Прямая речь этого «еврейчика», пересыпанная идиомами на идише, лишь углубляет пропасть между ним и евреем-рассказчиком, с которым у него нет ничего общего. В книге не только нет никакого упоминания о синагоге и о Днях трепета[102], во время которых рассказчик находится в Лодзи, напротив, он посещает православную церковь, что идет вразрез с традициями и представлениями его детства. Упоминание Рождества еще сильнее увеличивает зазор между тем, что ожидалось тогда от романа, написанного в Польше на идише, и тем, что мы находим — а точнее, не находим — в этой книге Исроэла Рабона.
Нужно помнить, что все это — внешние признаки важнейшего феномена, который крайне значим для правильного прочтения романа Рабона. Рассказчик не общается с «нормальными» евреями, проживающими в Лодзи, если не считать упомянутого выше эпизода с хозяином ночлежки, но при этом практически все персонажи, которых он встречает и о которых подробно повествует, — евреи, как и он. Выясняется, что даже атлет Язон, которого в цирке не считают евреем, — еврей из литовского местечка. Поэт Фогельнест тоже еврей, равно как и житель Комарно, и художник из ночлежки. Всех их, как и рассказчика, объединяет одно: все они вырваны из родной среды, традиционного еврейского общества, унесены прочь, и надежды на возвращение у них нет. Все они откуда-то приехали в Лодзь, при этом рассказчик, атлет Язон и еврей из Комарно — из местечек[103]. Покинув местечко, они покидают еврейское общество как таковое. Причем разрыв с ним настолько необратим, что даже в самые тяжелые времена, которые ждут их в Лодзи, они не способны возвратиться в это общество, воссоединиться с ним. Однако разрыв с еврейством не открыл им дверей в какое-то другое общество, и, будучи дважды отверженными, они способны найти общий язык только друг с другом[104].

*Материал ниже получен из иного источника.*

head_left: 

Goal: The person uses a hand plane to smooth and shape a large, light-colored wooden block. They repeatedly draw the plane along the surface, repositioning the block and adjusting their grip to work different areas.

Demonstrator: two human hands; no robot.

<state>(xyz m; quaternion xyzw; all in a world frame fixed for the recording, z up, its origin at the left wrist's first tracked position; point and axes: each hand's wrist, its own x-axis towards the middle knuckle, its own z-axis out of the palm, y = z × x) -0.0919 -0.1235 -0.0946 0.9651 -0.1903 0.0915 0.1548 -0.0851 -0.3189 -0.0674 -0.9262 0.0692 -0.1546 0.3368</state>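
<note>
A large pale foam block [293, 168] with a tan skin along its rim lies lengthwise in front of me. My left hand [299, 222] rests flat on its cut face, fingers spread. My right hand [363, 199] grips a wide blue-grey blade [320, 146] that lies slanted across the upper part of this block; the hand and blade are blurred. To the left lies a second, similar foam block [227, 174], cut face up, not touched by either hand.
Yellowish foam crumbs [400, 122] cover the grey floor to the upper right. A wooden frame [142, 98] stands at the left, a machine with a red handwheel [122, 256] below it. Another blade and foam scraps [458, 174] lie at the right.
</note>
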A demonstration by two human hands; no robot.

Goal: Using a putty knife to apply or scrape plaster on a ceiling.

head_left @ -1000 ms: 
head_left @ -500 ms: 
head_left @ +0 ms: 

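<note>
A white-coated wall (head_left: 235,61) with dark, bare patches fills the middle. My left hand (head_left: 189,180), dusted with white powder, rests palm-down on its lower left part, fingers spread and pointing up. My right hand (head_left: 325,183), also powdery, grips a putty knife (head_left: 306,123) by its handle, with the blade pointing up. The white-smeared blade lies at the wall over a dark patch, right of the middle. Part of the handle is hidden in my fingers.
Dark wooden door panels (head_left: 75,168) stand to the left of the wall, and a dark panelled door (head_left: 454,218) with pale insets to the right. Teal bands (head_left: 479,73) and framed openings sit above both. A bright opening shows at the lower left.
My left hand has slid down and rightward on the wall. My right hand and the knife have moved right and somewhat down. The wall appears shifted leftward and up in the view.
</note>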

От самого рассказчика мы узнаем о том, что произошло с ним дважды — то ли наяву, то ли в бреду. Оба эти события связаны с нарушением запретов, которые были внушены ему еще в детстве; они прямо указывают на разрыв с традиционным еврейством. В пекарне он видит себя «распятым», притом плоть его превращается в символическую гостию. То же самое происходит, и даже с большей отчетливостью, на фронте, когда он выбирается из чрева лошади. Весь покрытый лошадиной кровью, он стоит на морозе, раскинув руки, будто распятый на кресте (13-я глава). Недвусмысленная интерпретация двух этих эпизодов смягчает ужас созданных в них образов, придавая им символическое и мистическое значение. Судя по всему, для человека с традиционным еврейским воспитанием, впитавшего ненависть к кресту и страх перед ним, эти трагические переживания выражают одновременно и тяготящие его, глубоко укорененные и не всегда осознанные страхи, и — парадоксальным образом — избавление от них или стремление к избавлению. В самой этой амбивалентности заключен травмирующий опыт, о котором рассказчик, сообщая читателю о том, что он разбил замерзшую кровь, покрывавшую его тело, говорит так: «В конце концов я полностью освободился. Я вылез из креста».
Смысл этого избавления — в том числе и в окончательном разрыве с традиционным еврейством, в среде которого страхи эти сохранились во всей их полноте[105]. В начале 1920-х годов большинство евреев Лодзи было все еще опутано традициями и табу, от которых пытается освободиться рассказчик «Улицы»[106].
Помимо прочего, разрыв рассказчика с еврейством получает лингвистическое выражение, причем язык нарратора становится как составной частью, так и причиной его отчужденности в романе «Улица». Современный читатель, не имеющий представления о том, в каком сложном языковом контексте разворачивается действие книги, может этого вообще не заметить. Однако проблема языка — неотъемлемая часть общей ситуации, которая так отчетливо описана в романе Рабона.